> _Problem_
Could you transcribe all of the data exactly and skip any pictures?

> _Data below_
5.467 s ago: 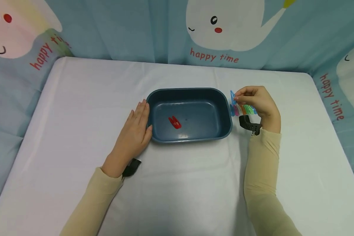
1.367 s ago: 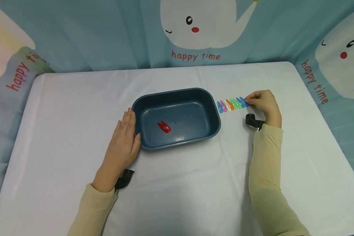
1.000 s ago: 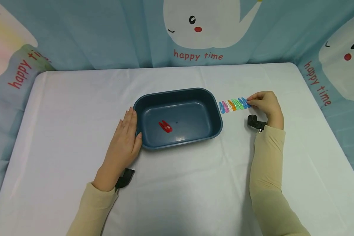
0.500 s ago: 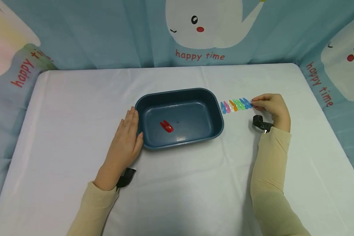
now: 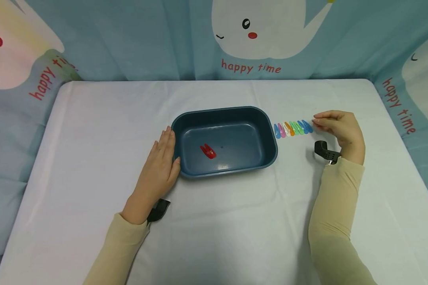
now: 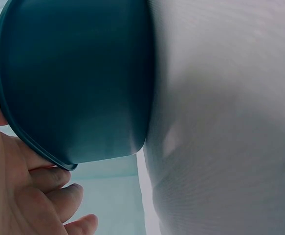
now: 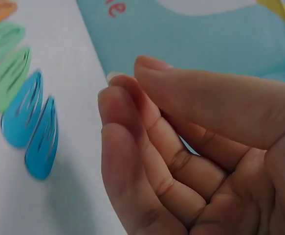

> _Answer section_
5.467 s ago: 
1.367 s ago: 
1.000 s ago: 
0.500 s ago: 
now: 
now: 
now: 

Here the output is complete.